### INPUT DATA
◇ ◇ ◇ ◇ ◇

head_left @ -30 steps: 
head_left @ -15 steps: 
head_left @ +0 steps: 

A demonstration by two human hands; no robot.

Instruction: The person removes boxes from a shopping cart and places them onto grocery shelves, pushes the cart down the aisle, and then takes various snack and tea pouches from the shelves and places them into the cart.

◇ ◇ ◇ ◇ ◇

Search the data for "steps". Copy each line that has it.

### SOLUTION TO THE EXERCISE
head_left @ -30 steps: 
head_left @ -15 steps: 
head_left @ +0 steps: 

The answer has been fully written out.